En su cuarto boletín de seguimiento de la crisis del Covid, Fedea señala que "sumando la perdida de empleo sufrida entre febrero y junio, y la que no se ha producido por la congelación de las contrataciones (que es prácticamente equivalente a la pérdida directa), la desviación de la senda de crecimiento se puede estimar en unos 1,25 millones de empleos de aquí a finales de año".

Sin embargo, apunta que la evolución del mercado de trabajo estará sujeta principalmente a cómo evolucionen las tasas de reincorporación de los trabajadores protegidos por los Expedientes de regulación temporal de empleo (ERTE), advirtiendo de que gran parte de las empresas que continúan con este ajuste laboral están en actividades que suelen tener un comportamiento negativo del empleo en la segunda mitad del año, como el turismo. 

"No deja de preocupar la posibilidad de que una fracción importante de estas empresas tengan que realizar nuevos ajustes -de plantilla- cuando finalice la vigencia de los ERTE", expone en el documento.

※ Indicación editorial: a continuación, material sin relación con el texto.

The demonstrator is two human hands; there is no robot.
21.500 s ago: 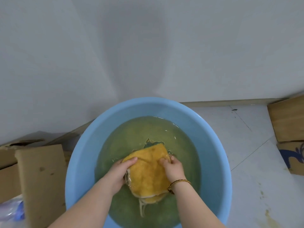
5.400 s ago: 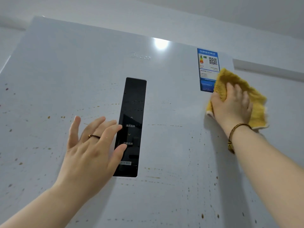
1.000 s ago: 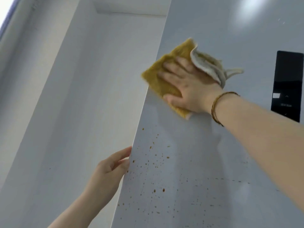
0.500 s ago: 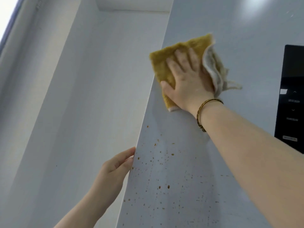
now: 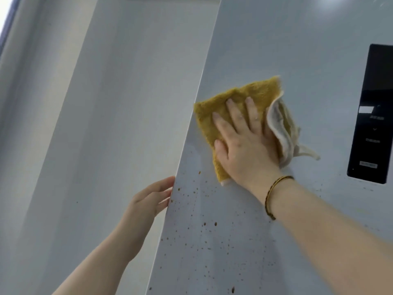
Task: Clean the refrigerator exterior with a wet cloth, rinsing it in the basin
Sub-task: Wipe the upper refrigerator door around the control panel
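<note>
Right hand [image 5: 244, 150]: flat on the mustard-yellow terry cloth [image 5: 261, 90], fingers straight and spread, pressing it onto the glossy white refrigerator door front [image 5: 287, 43]. Not clenched and not pinching, so the cloth is just pinned between palm and door. Fingers point up and slightly left.

Cloth: sticks out above the fingertips and past the thumb side to the left. Its left corner reaches the door's left edge. On the little-finger side a folded-over flap shows the pale off-white backing, with a frayed tail trailing out to the right of the heel of the hand. The lower yellow corner shows just below the thumb.

Thin braided gold-and-dark bracelet [image 5: 274, 194]: on the right wrist, just below the palm.

Small brown splatter specks [image 5: 215, 224]: on the door below the pressing hand and left of its forearm.

Tall black glossy control panel [image 5: 372, 113]: right of the pressing hand, apart from the cloth. Faint white markings, unreadable.

Left hand [image 5: 148, 201]: below and left of the cloth, holding nothing. Fingers are relaxed and nearly straight, and their tips meet the door's left edge. Can't tell whether the tips wrap round it.

Plain white flat surface [image 5: 95, 124]: left of both hands. Wall or cabinet side, can't tell.
</note>
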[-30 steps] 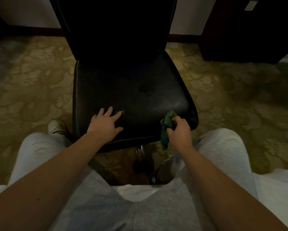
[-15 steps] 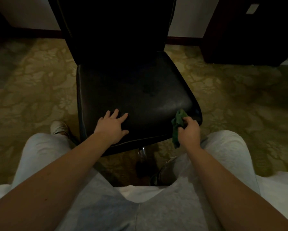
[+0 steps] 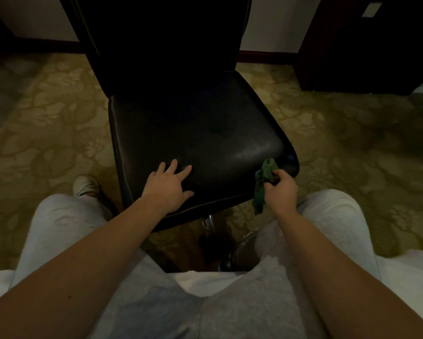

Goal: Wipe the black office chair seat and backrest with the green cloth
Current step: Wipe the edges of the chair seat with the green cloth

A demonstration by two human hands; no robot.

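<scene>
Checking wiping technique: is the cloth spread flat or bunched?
Bunched: the right hand grips the cloth crumpled, one end hanging below the seat edge.

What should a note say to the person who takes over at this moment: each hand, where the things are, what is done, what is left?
Left hand: lies flat with fingers spread on the front of the seat, holding nothing.
Right hand: grips the cloth at the seat's front right corner; the cloth's loose end hangs below the edge.
Backrest: upright behind the seat, no hand on it.
Done: cannot tell how much of the seat is wiped.
Left: probably finish the seat, then wipe the backrest.
</scene>
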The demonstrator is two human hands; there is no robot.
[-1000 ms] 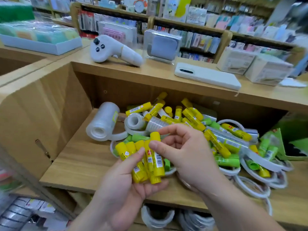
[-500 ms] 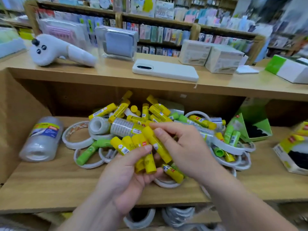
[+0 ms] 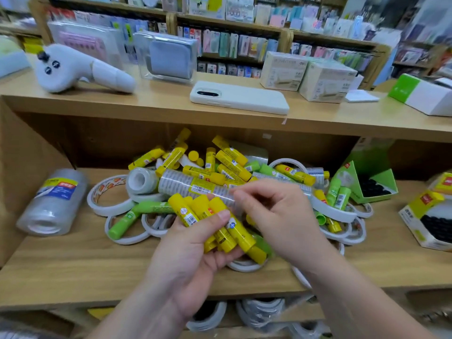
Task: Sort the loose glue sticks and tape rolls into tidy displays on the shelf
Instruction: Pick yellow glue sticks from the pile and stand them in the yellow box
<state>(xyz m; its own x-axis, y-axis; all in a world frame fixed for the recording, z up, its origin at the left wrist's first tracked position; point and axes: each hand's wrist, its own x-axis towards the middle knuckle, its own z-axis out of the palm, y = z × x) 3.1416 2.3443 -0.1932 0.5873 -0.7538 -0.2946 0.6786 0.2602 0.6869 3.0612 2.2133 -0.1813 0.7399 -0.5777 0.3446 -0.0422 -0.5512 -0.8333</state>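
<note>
My left hand (image 3: 195, 255) is closed around a bundle of yellow glue sticks (image 3: 203, 211), caps pointing up and left. My right hand (image 3: 276, 216) hovers just right of the bundle, fingers curled and pinched together with nothing clearly in them. Behind both hands a heap of yellow and green glue sticks (image 3: 220, 165) lies mixed with white tape rolls (image 3: 110, 196) and a long clear pack of tape (image 3: 195, 184) on the wooden shelf (image 3: 73, 260). A wrapped stack of clear tape rolls (image 3: 51, 204) lies at the shelf's left end.
A green display box (image 3: 369, 177) and a yellow display box (image 3: 425, 216) stand at the shelf's right. On the counter above lie a white phone (image 3: 239, 97), a white controller (image 3: 80, 69) and cardboard boxes (image 3: 308, 74). More tape rolls (image 3: 259, 311) fill the lower shelf.
The view has swung to the right along the shelf. My right hand has let go of the yellow stick it was setting into the bundle and pulled back to the right.
</note>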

En este sentido, la fundación critica que el decreto de ampliación de los ERTE hasta septiembre no establezca una estrategia clara a más largo plazo, abogando por que tendría que recogerse explícitamente la posibilidad de "desafectar y reafectar trabajadores a estos expedientes en función de la evolución de la actividad de cada empresa".

Asimismo, Fedea apunta que ya en la "nueva normalidad", comienza a observarse una cierta recuperación de la actividad y el empleo, "aunque manteniéndose a niveles extremadamente bajos". En su informe calcula que la tasa de paro efectiva, que incluye el paro registrado, los trabajadores afectados por ERTE y los beneficiarios de la prestación extraordinaria por cese de actividad, se ha reducido en cinco puntos y alcanza el 31% al cierre de junio, gracias fundamentalmente a la reincorporación a sus puestos de trabajo de más de un millón de trabajadores afectados por ERTE.

Así, desprende que el número de contratos creció en junio un 36% y el gasto final de los consumidores por medios electrónicos, que llegó a caer un 60% hacia mediados de abril, ha regresado a la normalidad a finales de junio. Con ello, Fedea asevera que la recuperación del consumo refleja también una cierta normalización de la vida cotidiana, aunque sea en condiciones muy distintas de las existentes hasta hace unos meses.

En esta nueva etapa de reactivación, en materia de política económica, la fundación insta a ir reduciendo gradualmente las medidas extraordinarias de protección a trabajadores y empresas a la vez que se introducen estímulos que contribuyan a la vuelta a la actividad, así como a establecer mecanismos que ayuden a evitar el cierre de empresas viables sin obstaculizar la necesaria reasignación de recursos hacia las actividades y empresas con mejores perspectivas.

Fedea valora el bloque de medidas de apoyo a las empresas que "pueden contribuir a la recuperación de la actividad y a la preservación del tejido empresarial, ayudando a evitar la desaparición de empresas viables a largo plazo", pero duda que en las nuevas líneas de avales convenga dar prioridad, como se pretende, a proyectos de digitalización y energías renovables que, a su juicio, en muchos casos podrían financiarse en condiciones de mercado o con fondos europeos.

"Convendría empezar a pensar en cómo adaptar las líneas de financiación ya existentes a las diferentes necesidades de los sectores, en particular en lo que respecta al ritmo de recuperación de su demanda, y en qué hacer con aquellas empresas beneficiarias de tales líneas que puedan tener dificultades para devolver los préstamos recibidos", señala, apostando por la introducción de quitas a posteriori en los préstamos con garantías públicas o el establecimiento de mecanismos concursales especiales que permitan una reestructuración rápida de la deuda.